Boost converter circuits are a great way to increase the amount of voltage coming from your power source without drastically changing the wattage of your project. The main components that allows a boost converter to work provide the higher voltage is an inductor and a MOSFET switch. For those of you who might not know, inductors are a type of electronic component that are able to store energy. Unlike capacitors, which store energy in an electric field, inductors store energy inside of a magnetic field that is created when current flows through a coiled wire.
When the switch is driven “on”, a short circuit is created so that current only flows through the inductor and then back to the “ground” of the source of power. As mentioned earlier, when current is flowing through the coils of a conductor, energy is used to create a magnetic field around the conductor. This magnetic field creates a voltage differential across the inductor that opposes some of the electromotive force (e.m.f.) produced by the power source.
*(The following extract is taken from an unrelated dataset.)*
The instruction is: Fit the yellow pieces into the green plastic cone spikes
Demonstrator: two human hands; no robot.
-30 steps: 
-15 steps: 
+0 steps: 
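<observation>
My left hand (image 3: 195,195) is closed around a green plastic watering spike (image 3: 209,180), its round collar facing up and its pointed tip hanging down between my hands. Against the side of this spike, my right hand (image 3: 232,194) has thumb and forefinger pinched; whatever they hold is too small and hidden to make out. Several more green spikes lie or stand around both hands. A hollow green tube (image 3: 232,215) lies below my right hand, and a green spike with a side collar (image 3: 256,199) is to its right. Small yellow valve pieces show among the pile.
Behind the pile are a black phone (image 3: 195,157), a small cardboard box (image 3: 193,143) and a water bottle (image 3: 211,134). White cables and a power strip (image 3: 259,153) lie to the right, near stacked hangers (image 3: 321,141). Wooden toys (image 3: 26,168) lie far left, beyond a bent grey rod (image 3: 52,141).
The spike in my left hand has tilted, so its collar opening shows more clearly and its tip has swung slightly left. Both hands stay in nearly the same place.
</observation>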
When the switch is turned off, this short circuit is broken, allowing current to flow to both the load (like a OLED screen) and a capacitor. Because of this load and the nature of Ohm’s Law (V = I*R), the increased resistance means that less current is able to flow from our power source through our project. However, because of that fact that energy is conserved (first law of thermodynamics), the current cannot just suddenly drop to a lower value because that would imply that some of the energy was destroyed. Consequently, what happens is that the magnetic field that had been created with the short circuit now starts to be destroyed. As it shrinks, the voltage differential across the inductor that had opposed the e.m.f. flips its polarity so that it is now adding to the voltage produced by the power source.
This additional boost in voltage (hence a boost converter circuit) accomplishes two things. The first is that with the higher voltage (of which the screen required in order to operate), the first law of Thermodynamics is now obeyed since the power flowing through our circuit is maintained so that no energy is inadvertently destroyed. This is because power is equal to the product of voltage and current; even though our current decreased because of extra resistance in our circuit, the voltage was increased with the decaying magnetic field, allowing the power to remain both continuous and differentiable.
The second accomplishment is that the capacitor that is in parallel with the circuit (or in our case, screen) simultaneously receives the higher voltage energy at the same time as the screen. Because of this, when the MOSFET switch is turned back “on” to re-energize the magnetic field the capacitor is able to provide the same higher voltage energy to the screen, effectively allowing the screen to receive a relatively constant supply of power.
Booster circuits aren’t only used for running a screen from your chipKIT board though. They are also commonly used in electric cars that might need 500V to operate but only carry enough battery cells to produce 200V. It’s a pretty handy circuit!